(Extracted information):
+ + + + +
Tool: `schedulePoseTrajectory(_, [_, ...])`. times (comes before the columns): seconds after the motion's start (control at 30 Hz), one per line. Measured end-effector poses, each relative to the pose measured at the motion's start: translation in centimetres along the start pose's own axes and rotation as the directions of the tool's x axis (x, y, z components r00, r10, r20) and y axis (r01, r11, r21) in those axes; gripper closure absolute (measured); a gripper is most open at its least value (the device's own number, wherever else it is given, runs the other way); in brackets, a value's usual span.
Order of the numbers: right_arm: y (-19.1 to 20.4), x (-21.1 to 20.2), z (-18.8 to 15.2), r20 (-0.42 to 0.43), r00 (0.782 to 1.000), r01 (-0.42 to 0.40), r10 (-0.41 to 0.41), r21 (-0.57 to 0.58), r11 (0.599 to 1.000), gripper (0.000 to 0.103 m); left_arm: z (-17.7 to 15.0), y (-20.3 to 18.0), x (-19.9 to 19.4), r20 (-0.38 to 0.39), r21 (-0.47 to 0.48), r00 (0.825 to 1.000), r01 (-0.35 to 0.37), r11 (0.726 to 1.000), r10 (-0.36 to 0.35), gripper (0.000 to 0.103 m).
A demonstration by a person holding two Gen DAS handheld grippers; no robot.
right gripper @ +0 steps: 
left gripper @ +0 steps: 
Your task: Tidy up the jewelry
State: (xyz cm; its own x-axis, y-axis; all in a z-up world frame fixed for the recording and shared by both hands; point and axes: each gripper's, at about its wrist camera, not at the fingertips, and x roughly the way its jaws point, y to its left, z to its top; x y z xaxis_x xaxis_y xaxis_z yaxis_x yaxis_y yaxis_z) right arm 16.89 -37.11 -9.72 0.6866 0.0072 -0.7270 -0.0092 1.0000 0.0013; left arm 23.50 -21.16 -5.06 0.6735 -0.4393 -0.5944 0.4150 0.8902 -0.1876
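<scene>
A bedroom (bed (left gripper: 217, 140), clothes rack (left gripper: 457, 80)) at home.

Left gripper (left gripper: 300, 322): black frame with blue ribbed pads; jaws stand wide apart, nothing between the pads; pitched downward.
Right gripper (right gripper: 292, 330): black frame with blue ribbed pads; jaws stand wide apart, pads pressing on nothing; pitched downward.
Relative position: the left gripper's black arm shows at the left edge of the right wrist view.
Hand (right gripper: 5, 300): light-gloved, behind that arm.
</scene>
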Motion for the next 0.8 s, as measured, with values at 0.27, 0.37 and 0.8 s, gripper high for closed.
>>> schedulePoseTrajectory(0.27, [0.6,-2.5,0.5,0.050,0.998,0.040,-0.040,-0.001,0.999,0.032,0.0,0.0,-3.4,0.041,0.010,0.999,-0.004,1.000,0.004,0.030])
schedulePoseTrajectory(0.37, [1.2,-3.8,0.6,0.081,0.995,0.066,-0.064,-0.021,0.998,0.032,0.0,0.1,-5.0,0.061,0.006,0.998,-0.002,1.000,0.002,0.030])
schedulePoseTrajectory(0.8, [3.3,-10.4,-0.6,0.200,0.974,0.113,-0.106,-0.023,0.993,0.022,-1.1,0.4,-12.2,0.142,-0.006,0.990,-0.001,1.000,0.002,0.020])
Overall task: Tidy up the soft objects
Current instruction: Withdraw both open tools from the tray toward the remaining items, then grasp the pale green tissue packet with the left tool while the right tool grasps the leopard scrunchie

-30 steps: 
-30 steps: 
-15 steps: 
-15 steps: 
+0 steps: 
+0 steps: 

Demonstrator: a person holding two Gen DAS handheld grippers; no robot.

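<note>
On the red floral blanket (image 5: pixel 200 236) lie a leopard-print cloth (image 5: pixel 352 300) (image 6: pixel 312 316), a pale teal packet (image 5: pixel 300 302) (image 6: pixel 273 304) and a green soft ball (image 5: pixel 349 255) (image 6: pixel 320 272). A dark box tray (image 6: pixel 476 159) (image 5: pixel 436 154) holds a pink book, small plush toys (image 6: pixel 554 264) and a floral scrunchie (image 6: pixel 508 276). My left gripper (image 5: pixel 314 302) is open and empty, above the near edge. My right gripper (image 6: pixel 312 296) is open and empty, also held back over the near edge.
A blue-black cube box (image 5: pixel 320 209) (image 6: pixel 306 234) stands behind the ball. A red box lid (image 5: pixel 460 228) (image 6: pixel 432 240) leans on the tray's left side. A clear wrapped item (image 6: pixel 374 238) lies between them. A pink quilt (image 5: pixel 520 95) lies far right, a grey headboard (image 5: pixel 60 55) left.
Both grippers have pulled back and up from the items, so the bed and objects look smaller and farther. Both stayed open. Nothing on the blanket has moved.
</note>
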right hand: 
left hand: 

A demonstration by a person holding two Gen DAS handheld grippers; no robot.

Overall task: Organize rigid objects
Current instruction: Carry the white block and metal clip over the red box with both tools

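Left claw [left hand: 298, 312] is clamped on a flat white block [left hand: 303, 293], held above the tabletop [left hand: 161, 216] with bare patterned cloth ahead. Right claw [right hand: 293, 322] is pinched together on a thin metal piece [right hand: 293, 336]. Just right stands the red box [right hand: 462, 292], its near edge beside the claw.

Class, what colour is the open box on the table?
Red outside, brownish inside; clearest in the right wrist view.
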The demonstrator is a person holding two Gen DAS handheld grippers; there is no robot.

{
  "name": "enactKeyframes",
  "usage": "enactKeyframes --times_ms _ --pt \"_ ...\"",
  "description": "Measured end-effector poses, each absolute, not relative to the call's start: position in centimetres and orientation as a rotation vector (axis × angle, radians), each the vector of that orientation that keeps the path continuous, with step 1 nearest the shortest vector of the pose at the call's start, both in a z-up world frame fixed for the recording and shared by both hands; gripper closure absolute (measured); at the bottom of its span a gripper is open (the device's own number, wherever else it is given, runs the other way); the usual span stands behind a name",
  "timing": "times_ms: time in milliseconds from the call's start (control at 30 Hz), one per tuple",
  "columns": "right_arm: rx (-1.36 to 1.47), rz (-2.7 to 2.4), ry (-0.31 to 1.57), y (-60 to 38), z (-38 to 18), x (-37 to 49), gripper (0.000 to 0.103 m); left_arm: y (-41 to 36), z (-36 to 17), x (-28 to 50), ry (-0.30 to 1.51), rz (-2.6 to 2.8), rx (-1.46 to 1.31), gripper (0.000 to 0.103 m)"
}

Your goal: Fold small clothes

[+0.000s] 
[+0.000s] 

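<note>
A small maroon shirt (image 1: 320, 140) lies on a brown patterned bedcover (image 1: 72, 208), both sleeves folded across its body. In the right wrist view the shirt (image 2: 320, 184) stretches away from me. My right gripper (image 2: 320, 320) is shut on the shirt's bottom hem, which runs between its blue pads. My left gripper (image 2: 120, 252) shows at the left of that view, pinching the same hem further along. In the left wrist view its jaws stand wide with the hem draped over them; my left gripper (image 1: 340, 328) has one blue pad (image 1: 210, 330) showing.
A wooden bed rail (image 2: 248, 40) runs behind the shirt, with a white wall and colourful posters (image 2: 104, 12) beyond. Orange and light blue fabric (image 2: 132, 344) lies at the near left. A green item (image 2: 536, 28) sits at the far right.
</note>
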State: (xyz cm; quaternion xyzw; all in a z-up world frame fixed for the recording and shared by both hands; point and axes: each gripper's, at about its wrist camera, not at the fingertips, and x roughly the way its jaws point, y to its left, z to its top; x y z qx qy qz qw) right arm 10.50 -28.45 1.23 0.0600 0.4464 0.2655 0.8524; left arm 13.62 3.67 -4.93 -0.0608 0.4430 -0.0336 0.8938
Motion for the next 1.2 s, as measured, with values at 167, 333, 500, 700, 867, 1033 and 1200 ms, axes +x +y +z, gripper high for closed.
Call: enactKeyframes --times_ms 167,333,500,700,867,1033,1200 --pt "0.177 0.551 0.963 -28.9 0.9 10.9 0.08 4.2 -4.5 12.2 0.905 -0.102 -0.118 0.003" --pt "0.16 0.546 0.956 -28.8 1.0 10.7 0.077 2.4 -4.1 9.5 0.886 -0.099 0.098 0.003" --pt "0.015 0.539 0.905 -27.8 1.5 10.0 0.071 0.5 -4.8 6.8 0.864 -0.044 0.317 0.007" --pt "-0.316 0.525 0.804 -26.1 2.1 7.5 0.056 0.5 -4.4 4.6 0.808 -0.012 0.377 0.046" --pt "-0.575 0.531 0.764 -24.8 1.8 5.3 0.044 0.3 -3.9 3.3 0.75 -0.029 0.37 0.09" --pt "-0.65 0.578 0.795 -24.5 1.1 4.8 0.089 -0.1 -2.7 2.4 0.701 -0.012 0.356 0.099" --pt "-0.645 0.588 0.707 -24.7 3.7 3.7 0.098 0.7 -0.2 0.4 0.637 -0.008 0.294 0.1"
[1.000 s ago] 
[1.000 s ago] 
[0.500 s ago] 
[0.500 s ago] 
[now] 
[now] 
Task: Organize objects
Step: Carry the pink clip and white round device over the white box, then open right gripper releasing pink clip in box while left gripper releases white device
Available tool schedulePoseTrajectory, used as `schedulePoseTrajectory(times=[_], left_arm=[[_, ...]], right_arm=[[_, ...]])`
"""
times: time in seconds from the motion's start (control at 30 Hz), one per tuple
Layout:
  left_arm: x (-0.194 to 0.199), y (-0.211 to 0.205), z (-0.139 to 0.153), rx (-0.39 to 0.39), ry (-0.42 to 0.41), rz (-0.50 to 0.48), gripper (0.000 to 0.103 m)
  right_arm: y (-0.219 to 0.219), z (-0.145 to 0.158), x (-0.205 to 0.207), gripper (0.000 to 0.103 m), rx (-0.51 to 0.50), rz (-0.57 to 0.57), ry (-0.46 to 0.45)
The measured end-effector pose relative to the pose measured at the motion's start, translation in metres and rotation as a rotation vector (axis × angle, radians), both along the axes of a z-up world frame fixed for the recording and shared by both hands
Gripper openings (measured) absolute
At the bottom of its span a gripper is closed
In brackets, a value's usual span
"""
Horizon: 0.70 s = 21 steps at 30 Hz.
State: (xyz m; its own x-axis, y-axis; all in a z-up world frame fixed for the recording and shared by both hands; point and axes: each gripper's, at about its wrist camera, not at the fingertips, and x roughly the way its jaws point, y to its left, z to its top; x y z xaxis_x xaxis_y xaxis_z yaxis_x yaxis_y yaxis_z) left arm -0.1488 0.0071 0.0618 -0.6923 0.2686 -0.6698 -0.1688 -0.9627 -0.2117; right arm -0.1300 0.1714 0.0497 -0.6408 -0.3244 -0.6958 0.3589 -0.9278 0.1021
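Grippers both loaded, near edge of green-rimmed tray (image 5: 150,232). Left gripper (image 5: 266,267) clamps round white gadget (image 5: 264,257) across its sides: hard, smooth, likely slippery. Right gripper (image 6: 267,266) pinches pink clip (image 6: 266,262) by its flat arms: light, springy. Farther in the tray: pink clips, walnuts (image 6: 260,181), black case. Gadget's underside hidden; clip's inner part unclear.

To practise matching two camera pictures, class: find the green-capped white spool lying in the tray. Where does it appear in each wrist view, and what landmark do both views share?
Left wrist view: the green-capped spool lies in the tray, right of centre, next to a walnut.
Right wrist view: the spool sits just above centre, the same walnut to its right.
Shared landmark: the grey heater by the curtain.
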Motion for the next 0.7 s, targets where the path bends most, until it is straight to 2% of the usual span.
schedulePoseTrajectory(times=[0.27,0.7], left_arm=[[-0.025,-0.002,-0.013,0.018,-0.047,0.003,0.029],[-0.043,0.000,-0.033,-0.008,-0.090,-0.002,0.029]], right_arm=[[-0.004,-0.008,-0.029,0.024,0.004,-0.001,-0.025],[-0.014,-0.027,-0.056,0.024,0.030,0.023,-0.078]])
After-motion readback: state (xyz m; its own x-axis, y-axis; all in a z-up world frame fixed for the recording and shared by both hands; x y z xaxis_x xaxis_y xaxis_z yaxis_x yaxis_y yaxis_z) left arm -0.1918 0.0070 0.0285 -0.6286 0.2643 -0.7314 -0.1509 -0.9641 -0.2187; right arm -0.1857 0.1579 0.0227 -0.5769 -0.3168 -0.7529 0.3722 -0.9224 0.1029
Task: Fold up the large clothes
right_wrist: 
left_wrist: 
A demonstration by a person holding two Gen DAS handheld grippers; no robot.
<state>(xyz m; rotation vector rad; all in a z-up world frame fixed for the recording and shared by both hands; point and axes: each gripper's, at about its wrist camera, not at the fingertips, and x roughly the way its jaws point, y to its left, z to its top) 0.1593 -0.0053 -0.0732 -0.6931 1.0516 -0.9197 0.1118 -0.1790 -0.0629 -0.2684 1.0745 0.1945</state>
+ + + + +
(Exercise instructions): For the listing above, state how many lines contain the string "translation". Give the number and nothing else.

(Answer for the task): 2